## About this task:
Which lines below include the string "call"? Please show each one.

::: Source data :::

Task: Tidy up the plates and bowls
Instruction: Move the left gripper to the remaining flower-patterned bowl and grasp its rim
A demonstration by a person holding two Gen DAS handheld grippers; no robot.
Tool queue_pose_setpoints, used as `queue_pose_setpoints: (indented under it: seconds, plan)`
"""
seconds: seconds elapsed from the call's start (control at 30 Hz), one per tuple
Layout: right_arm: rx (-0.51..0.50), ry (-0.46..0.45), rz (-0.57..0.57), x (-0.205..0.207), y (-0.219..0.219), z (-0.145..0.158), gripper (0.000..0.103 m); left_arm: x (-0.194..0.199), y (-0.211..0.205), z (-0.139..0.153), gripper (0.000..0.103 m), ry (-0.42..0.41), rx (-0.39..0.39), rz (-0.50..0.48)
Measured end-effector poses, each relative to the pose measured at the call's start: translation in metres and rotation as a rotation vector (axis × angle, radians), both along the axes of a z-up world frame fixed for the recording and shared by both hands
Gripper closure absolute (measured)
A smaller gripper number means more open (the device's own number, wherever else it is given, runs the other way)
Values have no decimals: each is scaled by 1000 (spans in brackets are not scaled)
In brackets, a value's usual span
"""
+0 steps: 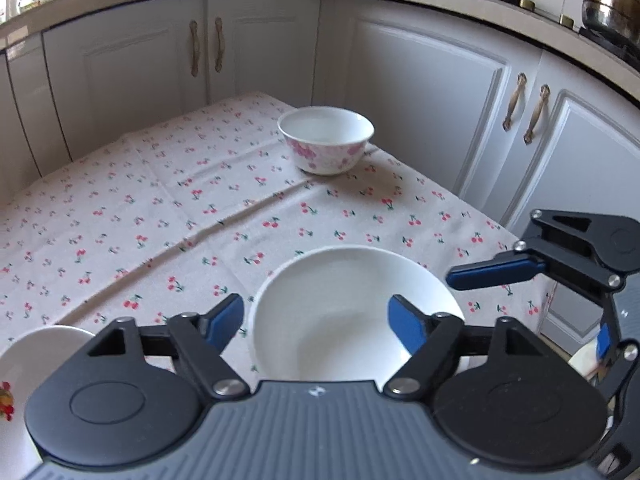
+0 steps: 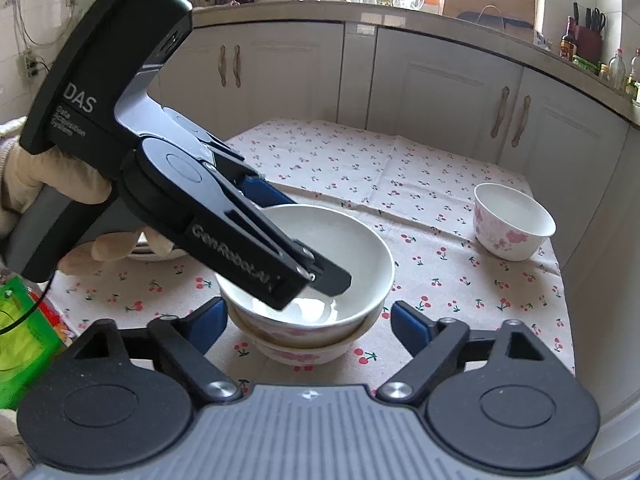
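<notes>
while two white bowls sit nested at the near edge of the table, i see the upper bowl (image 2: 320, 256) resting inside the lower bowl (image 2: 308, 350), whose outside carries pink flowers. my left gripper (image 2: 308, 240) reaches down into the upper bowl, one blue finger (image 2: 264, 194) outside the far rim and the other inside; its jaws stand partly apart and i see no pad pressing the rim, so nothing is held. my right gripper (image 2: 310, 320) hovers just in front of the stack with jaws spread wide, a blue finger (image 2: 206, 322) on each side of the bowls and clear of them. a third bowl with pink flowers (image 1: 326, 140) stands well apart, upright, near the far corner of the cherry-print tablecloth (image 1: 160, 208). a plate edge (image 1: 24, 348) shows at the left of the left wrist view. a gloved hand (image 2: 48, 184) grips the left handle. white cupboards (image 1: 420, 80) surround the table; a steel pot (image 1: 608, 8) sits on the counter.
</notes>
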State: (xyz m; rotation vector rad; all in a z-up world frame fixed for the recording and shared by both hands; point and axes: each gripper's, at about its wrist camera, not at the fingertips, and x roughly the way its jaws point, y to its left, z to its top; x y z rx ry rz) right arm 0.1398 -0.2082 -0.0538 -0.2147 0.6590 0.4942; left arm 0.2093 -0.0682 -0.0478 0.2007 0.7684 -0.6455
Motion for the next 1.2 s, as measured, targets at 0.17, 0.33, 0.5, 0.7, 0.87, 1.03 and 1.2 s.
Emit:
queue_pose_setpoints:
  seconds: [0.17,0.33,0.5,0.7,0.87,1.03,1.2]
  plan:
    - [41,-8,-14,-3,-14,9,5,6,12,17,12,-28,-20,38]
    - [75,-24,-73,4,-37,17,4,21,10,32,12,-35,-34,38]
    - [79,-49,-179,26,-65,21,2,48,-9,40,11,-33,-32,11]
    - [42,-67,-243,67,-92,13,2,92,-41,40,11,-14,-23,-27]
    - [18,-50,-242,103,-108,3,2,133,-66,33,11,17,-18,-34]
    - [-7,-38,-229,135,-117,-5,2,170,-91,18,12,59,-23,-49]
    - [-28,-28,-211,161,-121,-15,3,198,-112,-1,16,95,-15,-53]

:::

## Exercise answer:
seconds: seconds elapsed from the call's start (control at 30 Hz), one per tuple
Measured end-effector poses, each relative to the pose measured at the call's start: translation in metres and rotation as a rotation vector (axis × angle, radians), both along the axes of a z-up world frame fixed for the recording and shared by both hands

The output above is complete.